▸ REQUIREMENT
Repeat the listing that follows, character for character, minus the pictures.

-------- RECORDED DATA

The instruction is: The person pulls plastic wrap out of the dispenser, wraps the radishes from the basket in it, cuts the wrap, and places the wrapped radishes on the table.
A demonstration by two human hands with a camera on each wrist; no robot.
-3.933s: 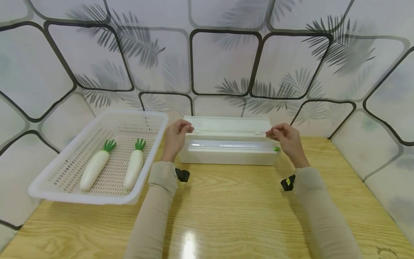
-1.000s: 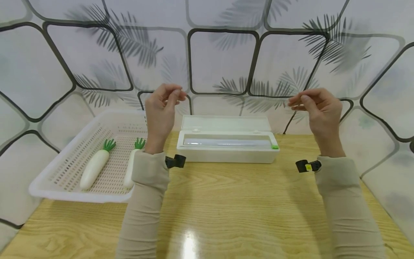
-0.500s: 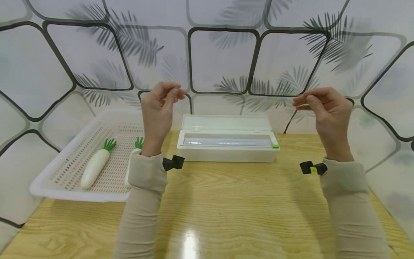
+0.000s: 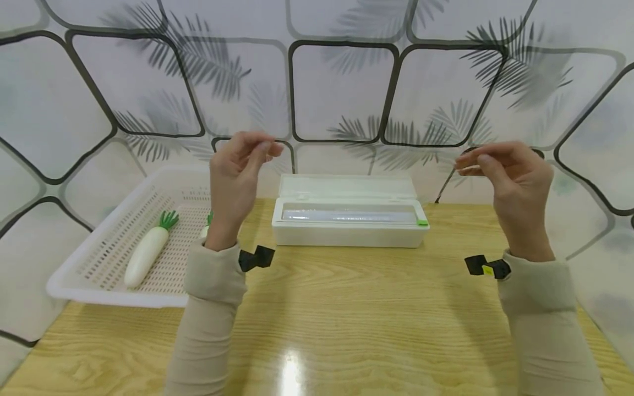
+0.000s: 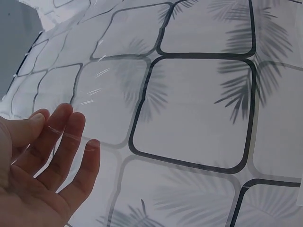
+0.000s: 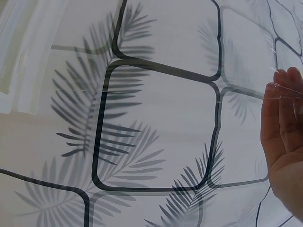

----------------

▸ TASK RESPONSE
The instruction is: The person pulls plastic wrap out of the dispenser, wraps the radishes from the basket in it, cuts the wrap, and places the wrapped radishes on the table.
A demonstration by two human hands with a camera on each wrist; no robot.
-3.933s: 
-1.000s: 
-0.500s: 
+0.000s: 
+0.000s: 
+0.000s: 

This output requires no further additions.